Cinema com Rapadura

OPINIÃO   sexta-feira, 27 de março de 2009

Passageiros

O confuso e fraco roteiro, somado a personagens rasos e pouco expressivos, resultam na previsibilidade e entediante trama de “Passageiros”. Mesmo com a carismática Anne Hathaway, o longa não convence e nos apresenta uma história já vista inúmeras vezes e de formas muito mais atraentes.

Penúltimo país a estrear no mundo, inclusive após a premiere de lançamento do DVD nos Estados Unidos, o longa “Passageiros” se torna um convite ao sono desde o momento em que o telespectador começa a assisti-lo. Nem a presença da talentosa Hathaway, longe de surpreender como em “O Diabo Veste Prada”, concedem simpatia ao longa. Não que aspectos como o desconexo enredo e a falta de criatividade na direção sejam os principais limiares para a limitada interpretação. Mesmo com seus 26 anos, a atriz fez o básico para qualquer ator iniciante, e no seu caso é embaraçoso para uma jovem com um futuro promissor, indicada ao Globo de Ouro e ao Oscar de melhor atriz por “O Casamento de Rachel”.
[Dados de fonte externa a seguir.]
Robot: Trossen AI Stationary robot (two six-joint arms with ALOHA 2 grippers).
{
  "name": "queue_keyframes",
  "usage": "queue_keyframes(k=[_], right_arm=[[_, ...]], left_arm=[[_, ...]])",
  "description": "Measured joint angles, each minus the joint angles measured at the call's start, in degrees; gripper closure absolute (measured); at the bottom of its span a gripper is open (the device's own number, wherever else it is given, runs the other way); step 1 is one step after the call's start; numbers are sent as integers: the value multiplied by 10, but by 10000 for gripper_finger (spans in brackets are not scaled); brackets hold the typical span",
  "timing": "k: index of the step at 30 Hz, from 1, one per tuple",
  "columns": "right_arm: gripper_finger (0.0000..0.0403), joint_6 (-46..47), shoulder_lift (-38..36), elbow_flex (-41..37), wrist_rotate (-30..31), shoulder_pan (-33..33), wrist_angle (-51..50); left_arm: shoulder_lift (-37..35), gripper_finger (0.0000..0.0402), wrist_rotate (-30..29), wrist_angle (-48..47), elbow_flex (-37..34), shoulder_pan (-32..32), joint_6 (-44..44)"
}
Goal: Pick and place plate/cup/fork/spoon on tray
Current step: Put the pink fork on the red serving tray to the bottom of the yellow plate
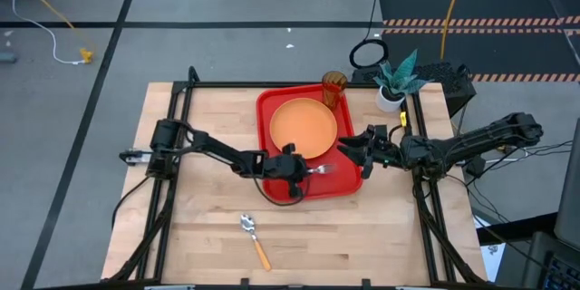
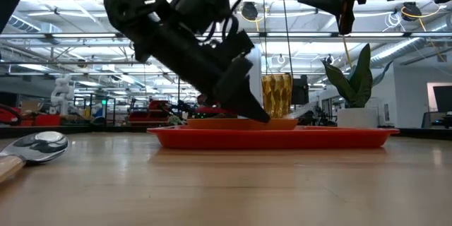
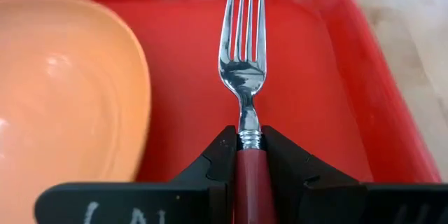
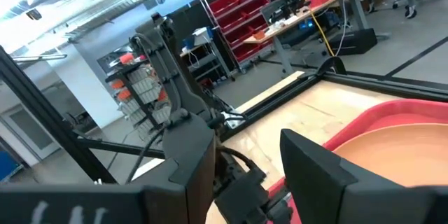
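The red tray (image 1: 346,181) lies mid-table with the orange plate (image 1: 302,127) resting flat in it. The amber cup (image 1: 333,88) stands upright at the tray's far right corner; its foot is hidden behind the rim in the low view. My left gripper (image 3: 248,136) is over the tray's near right part, shut on the fork (image 3: 242,56). The fork's tines point toward the table's right edge. The orange-handled spoon (image 1: 255,237) lies flat on the table near the front edge. My right gripper (image 4: 245,161) hovers open above the tray's right rim. My left gripper pinches the fork's pink-red handle (image 3: 250,171) between its two fingers, just behind the metal neck. The fingers slant down from the table's left and lie along the fork. The tines (image 1: 326,169) stick out ahead over the tray floor beside the plate; whether they touch it I cannot tell.
A white pot with a teal plant (image 1: 395,83) stands at the table's far right corner, behind my right arm. A black ring (image 1: 368,53) lies beyond the far edge. Bare wood stretches along the table's near side around the spoon.
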Motion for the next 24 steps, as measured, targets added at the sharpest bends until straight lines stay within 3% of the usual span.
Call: queue_keyframes(k=[7, 24], right_arm=[[248, 2, 0, 0, -1, 0, -4], [248, 2, 0, 0, -2, 0, -2]], left_arm=[[35, 346, 4, 23, 0, 0, -4], [33, 330, -30, -17, 1, 3, 9]])
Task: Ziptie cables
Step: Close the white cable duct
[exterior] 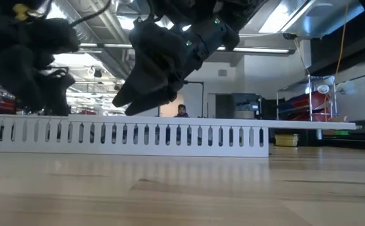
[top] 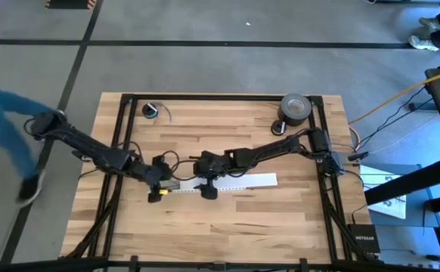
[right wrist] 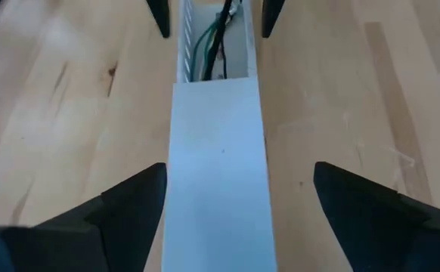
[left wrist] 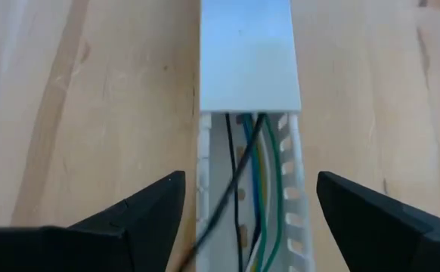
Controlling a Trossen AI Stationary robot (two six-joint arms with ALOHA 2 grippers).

Escrito pelo, este sim iniciante, Ronnie Christensen, o script, de tantas reviravoltas e furos, deixa perdido o público até pelo menos quando já é possível deduzir o quase explícito mistério e argumento principal do filme. De mãos dadas, vem a direção do colombiano Rodrigo García, também novato no cargo, que já erra na definição do gênero principal de sua película. Em quase todo caminhar da trama é difícil definir se o que vemos é um thriller policial, um romance de casal, um drama existencial ou mesmo um soft terror sobrenatural. Não que esta “riqueza” seja de todo ruim, apenas administrada da forma como foi inibe qualquer opinião ou sensação do telespectador, já que as tramas se entrelaçam de forma tão superficial que não é possível degustar nenhum dos estilos.
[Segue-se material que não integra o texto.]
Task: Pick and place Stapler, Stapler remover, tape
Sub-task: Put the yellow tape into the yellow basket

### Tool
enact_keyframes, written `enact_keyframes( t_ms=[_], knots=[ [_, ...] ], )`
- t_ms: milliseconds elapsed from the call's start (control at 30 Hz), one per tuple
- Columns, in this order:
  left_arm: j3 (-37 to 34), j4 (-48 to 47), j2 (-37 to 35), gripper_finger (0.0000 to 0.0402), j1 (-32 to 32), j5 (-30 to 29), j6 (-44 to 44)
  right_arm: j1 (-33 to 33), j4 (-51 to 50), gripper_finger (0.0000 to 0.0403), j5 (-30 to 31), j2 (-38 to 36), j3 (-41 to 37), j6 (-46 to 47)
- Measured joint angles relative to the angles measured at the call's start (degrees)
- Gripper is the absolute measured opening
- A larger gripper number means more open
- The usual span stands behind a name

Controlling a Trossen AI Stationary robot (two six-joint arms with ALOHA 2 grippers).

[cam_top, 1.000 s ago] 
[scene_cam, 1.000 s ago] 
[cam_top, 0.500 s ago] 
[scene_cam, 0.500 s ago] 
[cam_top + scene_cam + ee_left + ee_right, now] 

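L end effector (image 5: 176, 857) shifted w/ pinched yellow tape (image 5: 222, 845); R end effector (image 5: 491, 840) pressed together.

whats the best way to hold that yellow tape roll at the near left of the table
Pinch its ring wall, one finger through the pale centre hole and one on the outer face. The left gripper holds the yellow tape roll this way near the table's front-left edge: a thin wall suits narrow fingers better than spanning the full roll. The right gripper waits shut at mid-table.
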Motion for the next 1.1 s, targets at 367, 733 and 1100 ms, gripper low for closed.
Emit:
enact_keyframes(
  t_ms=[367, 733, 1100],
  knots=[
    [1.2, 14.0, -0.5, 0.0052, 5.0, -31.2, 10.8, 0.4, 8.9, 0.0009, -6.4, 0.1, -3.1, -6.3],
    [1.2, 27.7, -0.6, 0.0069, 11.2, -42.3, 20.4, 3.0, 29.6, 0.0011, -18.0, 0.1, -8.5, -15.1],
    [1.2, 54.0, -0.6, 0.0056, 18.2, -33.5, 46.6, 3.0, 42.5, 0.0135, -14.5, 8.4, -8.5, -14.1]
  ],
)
A trama se inicia de forma tentadora, pois já nos coloca a par do grande mistério introduzido por rápidas e inconclusivas cenas de um acidente aéreo. Hathaway vive a psicóloga/terapeuta Claire Summers que, após uma chamada telefônica de seu mentor Perry (Andre Braugher), recebe a alcunha de analisar e tratar do estresse pós-traumático dos cinco, de 109, sobreviventes ao vôo. Utilizando do artifício da terapia em grupo, Summers logo descobre que os entrevistados apresentam versões divergentes do acontecimento, principalmente o empresário Eric (Patrick Wilson). Recluso e ao mesmo tempo aberto a visitas particulares, Eric deixa a psicóloga intrigada e fascinada, pelo mistério que ronda o acidente e por ele apresentar forte ligação pessoal com ela, sabendo de fatos de sua vida mesmo sem antes tê-lo conhecido.

O que sugere um drama regado a conspiração e política, logo se esvai ao momento que Summers relaciona o desenvolvimento extra sensorial com o trauma de Eric. Atormentada pela distância de sua irmã e pelo aparente fracasso na terapia, visto que os pacientes vão aos poucos desaparecendo, Summers se entrega ao enigmático e insólito Eric, como se esta fosse sua última esperança de sucesso. Renegando qualquer definição da ética profissional, logo ela se rende a insistência do “bon-vivant”. A medida que memórias são recobradas pelos pacientes e outros personagens surgem na vida de Summers, novos acontecimentos aparecem para “apimentar” a trama.

Uma constante sensação provocada desde o início da exibição pela câmera de García é a desnecessária sensação de suspense: takes focados em close com o característico travelling bem lento dando enfoque ao fundo dos cenários. Totalmente dispensáveis visto que, mesmo com gêneros mistos, a presença de um personagem obscuro ou alguma surpresa que possa causar espanto através desta técnica não ocorre. Mais explicitamente falando, aquela sensação em filmes de horror que algo vai aparecer na janela ou uma face fantasmagórica irá surpreender o telespectador perde seu valor quando mal ou utilizada em demasia.

A falta de interação dos personagens é outro aspecto prejudicado pelo roteiro. Até pelo fato que não há espaço para que suas histórias sejam trabalhadas, a não ser por breves flashes ao final da película. Final este que não chega a surpreender, apenas afirma aquilo que aos poucos sempre foi trabalhado no enredo. Visto apenas como o drama que se concretiza após a cumplicidade de Summers e Eric, “Passageiros” pode agradar aos mais chegados a um romance ou histórias de amor verdadeiras. Porém, pelo prometido na propaganda não vale a ida ao cinema, com sorte o aluguel do DVD.